Al finalizar los registros, los agentes trasladaron a distintas dependencias del Cuerpo Benemérito a los detenidos, que pasarán previsiblemente en las próximas horas a disposición judicial. Los delitos que se investigan son contra la salud pública y blanqueo de capitales procedentes presuntamente del narcotráfico.

3.400 kilos de hachís
No hace ni un año de la última operación desarrollada, también por la Guardia Civil, en este municipio de menos de 6.000 habitantes y cuya principal fuente de riqueza está en la marisma que le rodea con el arroz y el cangrejo rojo como productos de cabecera.

El 21 de febrero de 2018, la Agencia Tributaria y la Guardia Civil se incautaban de casi cuatro toneladas de hachís que se guardaban en una nave. Los agentes recuperaron también cuatro vehículos presuntamente utilizados para su transporte por la organización criminal y que previamente habían sido sustraídos.

La entrada de la droga fue controlada desde el aire por el helicóptero de Vigilancia Aduanera, que detectó cómo una embarcación semirrígida que estaba próxima a la costa gaditana tomaba rumbo a la desembocadura del río Guadalquivir.

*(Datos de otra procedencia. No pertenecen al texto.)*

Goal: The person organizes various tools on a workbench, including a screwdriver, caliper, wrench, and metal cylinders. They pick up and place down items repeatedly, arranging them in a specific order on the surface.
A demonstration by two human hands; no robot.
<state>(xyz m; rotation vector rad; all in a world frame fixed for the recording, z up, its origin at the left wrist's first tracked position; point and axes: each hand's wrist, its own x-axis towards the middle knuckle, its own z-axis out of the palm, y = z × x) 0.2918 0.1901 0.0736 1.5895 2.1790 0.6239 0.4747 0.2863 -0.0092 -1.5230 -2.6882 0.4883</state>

La descarga de la mercancía se produjo en unos de los caños del río desde donde fue trasladada en vehículos hasta la nave que fue inspeccionada después por los agentes y donde intervinieron las tres toneladas de estupefacientes. En ese momento no se produjo ninguna detención.

Un cuartel bajo sospecha permanente y sin apenas efectivos desde 2017
El alcalde de Isla Mayor, Juan Molero, alertaba ayer de que el Instituto Armado «está en cuadro» en el citado pueblo pese al «foco» de delincuencia detectado. En declaraciones a Europa Press, Molero explicó que después de la mencionada y sonada operación de enero de 2017 en la que cayó la mitad del cuartel de la Guardia Civil (cuatro efectivos), incluido el sargento que lo dirigía, estuvo funcionando durante bastante tiempo con sólo cuatro agentes a pesar de estar enclavado en un punto neurálgico del tráfico de drogas que se mueve por el Guadalquivir.

Esa situación fue denunciada por la Corporación local, que veía cómo el cuartel estaba abierto sólo unas cuantas horas al día. Las insistentes demandas respecto a la restitución de la dotación del puesto, según el primer edil, motivaron la llegada de un sargento y dos agentes más; si bien Molero precisó que no se trataba de efectivos adicionales, sino que en la práctica implicaba una «unificación» de los servicios de los cuarteles de Isla Mayor y Puebla del Río, municipio este último de dónde proceden los últimos funcionarios llegados a la localidad. «La Guardia Civil está aquí en cuadro y el puesto ni siquiera abre las 24 horas del día. La Policía Local está haciendo un esfuerzo titánico en materia de seguridad, mientras los poderes tienen abandonada la localidad», lamentaba el alcalde.